Re-Branding A Health Care Delivery Facility

“Business problems are like mice – they go unnoticed until they start nibbling your cheese” – and that is when the alarms go off.

A tertiary care cardiac healthcare facility which had been functional for the last one decade and doing good business observed a static pattern in its revenue stream even though the hospital was having ninety percent occupancy (an impressive figure by the industry standards) – even with such high occupancy rates, the hospital was unable to scale up its revenues, which triggered the alarms for the management.

From the onset, the apparent problem was the static revenue stream in spite of average ninety percent occupancy – this symptom called for further probing, to diagnose the root cause.

On further analysis, a set of mutually exclusive and collectively exhaustible list was prepared which shed light on the problem…

Healthcare facility rebranding:

From a multi-speciality facility to a super speciality facility

Shift in the communication scheme

Upgradation of equipment and soft skills

Shift in the referral base

Optimum utilization of resources:

Streamlining the operational processes

Managing the accounts receivables

Healthcare facility rebranding :

On careful analysis of the hospital records, it was observed that the facility was running on ninety percent occupancy, but the majority of these cases were the low end general surgery/general medicine cases which blocked a hospital bed for the same many days as a high end surgery, but the returns were different – the remedial measures involved promoting the hospital as a super speciality centre, doing the high end work.

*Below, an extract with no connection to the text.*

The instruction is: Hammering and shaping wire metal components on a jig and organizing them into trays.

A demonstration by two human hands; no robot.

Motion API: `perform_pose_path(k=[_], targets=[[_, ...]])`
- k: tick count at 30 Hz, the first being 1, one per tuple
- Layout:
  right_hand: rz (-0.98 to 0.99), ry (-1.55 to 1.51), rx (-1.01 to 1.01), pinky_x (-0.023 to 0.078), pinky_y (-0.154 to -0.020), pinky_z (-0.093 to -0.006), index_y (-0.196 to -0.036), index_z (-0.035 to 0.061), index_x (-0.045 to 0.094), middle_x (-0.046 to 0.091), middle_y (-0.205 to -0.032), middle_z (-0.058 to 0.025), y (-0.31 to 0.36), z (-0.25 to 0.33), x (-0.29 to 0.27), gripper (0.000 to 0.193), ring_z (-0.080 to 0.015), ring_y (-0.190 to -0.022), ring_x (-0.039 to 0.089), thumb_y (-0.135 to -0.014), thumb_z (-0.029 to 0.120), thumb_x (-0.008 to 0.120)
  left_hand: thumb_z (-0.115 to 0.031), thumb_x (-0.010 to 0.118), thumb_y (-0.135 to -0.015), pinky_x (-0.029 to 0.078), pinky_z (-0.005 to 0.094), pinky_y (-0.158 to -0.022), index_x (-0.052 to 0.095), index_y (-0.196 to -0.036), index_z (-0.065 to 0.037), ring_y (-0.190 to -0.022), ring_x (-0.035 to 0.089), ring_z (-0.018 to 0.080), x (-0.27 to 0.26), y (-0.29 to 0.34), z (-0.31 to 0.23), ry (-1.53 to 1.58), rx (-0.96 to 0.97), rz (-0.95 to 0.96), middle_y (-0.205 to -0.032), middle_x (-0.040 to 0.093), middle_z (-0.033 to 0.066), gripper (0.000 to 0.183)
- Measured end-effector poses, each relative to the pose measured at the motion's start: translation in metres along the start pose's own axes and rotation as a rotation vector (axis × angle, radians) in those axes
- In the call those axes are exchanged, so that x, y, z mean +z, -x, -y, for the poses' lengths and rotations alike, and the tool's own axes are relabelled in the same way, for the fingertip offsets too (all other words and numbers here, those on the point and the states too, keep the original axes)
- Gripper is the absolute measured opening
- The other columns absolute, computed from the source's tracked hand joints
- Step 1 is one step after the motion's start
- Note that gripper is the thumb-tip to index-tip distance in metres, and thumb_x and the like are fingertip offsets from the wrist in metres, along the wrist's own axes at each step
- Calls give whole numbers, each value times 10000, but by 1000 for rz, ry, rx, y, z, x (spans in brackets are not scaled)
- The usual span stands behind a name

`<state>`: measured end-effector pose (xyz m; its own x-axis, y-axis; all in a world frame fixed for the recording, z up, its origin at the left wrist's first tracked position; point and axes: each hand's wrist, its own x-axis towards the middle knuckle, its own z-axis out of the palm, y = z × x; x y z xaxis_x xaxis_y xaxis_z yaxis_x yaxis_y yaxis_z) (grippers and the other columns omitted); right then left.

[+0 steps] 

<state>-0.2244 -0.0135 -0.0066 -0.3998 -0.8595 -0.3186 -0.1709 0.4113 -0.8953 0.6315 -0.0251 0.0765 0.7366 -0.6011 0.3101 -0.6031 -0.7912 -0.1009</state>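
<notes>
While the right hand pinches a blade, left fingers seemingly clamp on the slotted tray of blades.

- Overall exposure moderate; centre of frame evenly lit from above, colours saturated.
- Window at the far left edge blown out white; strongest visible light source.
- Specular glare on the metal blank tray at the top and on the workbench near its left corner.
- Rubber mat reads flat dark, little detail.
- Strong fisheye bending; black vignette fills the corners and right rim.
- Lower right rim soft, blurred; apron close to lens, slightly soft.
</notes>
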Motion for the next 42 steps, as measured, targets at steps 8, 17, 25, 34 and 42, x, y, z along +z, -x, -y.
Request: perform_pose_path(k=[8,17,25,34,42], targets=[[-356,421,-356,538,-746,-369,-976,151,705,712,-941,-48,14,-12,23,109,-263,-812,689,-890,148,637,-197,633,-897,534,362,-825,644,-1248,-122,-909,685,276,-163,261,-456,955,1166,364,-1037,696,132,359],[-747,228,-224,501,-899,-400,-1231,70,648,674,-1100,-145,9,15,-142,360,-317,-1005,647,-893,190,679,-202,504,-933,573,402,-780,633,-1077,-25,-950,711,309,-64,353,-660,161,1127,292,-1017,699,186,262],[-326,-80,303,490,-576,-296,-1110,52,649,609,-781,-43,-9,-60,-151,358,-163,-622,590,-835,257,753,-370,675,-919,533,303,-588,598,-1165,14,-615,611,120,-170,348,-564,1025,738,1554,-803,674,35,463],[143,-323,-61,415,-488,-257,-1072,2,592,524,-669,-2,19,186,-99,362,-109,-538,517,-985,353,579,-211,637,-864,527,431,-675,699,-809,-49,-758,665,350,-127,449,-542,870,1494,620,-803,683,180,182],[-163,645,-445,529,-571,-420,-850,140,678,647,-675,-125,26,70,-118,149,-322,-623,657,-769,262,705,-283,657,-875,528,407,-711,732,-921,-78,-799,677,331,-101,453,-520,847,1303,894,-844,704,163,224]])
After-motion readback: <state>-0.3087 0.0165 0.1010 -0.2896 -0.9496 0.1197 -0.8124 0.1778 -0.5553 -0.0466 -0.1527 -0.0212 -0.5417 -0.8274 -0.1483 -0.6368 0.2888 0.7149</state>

The facility had excellent cardiac and nephrology infrastructure, which it never promoted and the general impression conveyed was of a hospital doing only routine medical work.

Promoting the superspecialities:

This calls for a special focus on the particular medical specialities for which we want the centre to be a super speciality centre – the medical specialists have to be promoted accordingly. They should be encouraged to participate in community programmes (via camps conducted outside the hospital) – this is an inexpensive medium for the specialists to reach out to the people and develop a rapport with the community at large; special CME (Continuous Medical Education) programmes should be conducted in the hospital facility and all referral physicians should be invited to attend – this enables a healthy interaction amongst the medical community and also showcasing the facilities of the hospital which generates trust amongst the referring doctors. The marketing collaterals used by the hospital should also be conveying the same message.

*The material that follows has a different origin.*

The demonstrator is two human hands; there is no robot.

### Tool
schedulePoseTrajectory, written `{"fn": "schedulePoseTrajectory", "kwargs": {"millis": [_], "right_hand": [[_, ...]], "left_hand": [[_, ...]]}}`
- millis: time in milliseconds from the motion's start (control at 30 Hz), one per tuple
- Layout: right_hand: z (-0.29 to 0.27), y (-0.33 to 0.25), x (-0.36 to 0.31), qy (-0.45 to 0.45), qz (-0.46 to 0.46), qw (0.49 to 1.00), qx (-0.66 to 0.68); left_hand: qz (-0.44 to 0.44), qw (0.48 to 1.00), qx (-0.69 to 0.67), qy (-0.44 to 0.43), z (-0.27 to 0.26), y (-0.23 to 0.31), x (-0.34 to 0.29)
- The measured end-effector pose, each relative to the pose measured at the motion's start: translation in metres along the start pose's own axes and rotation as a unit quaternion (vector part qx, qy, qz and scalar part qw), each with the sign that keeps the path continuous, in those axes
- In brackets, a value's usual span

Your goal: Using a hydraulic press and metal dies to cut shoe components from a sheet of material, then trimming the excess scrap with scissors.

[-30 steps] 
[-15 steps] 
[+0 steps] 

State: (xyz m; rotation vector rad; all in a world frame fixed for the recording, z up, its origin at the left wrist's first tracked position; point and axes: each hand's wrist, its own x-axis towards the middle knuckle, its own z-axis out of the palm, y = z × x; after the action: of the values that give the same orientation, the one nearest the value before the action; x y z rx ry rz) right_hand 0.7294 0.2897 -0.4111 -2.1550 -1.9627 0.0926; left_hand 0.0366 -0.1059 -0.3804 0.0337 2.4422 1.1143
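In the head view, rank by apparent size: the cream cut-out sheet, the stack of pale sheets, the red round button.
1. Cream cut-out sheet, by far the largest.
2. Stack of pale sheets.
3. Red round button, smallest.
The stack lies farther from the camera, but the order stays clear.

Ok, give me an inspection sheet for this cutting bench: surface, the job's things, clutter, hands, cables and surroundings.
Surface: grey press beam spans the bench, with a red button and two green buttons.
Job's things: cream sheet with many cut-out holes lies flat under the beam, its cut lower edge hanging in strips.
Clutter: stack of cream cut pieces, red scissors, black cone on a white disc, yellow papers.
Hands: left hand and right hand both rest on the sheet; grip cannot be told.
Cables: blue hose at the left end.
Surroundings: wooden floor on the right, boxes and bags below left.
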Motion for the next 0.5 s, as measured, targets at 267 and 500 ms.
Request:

Streamlining the operational processes:

It was observed at another facility that even though the patient was discharged in the morning, yet the patient was able to leave the hospital only in the afternoon – because of a delay in the discharge summary and subsequent delay in the final bill, the hospital bed was blocked till afternoon and it generated no revenues for the facility. Streamlining the discharge process ensured a timely exit from the system and the hospital bed was free to allotted to a another patient.

Managing the accounts receivables:

A major portion of the clientele of the hospital are the corporate customers and insurance companies – their clients avail treatment on credit and the hospital receives payments after a specified number of days as maybe agreed upon.

Generally the hospital should send across all the bills on the month end to maintain its receivables cycle – but due to its internal processes not being in their proper place, the hospital was unable to send the entire receivables before the 10 th of the following month and then the corporate/insurance company would make payments, as per the days specified in the agreement from the date of receiving the bills. The hospital should ensure timely dispatch of bills to maintain its receivables cycle in order.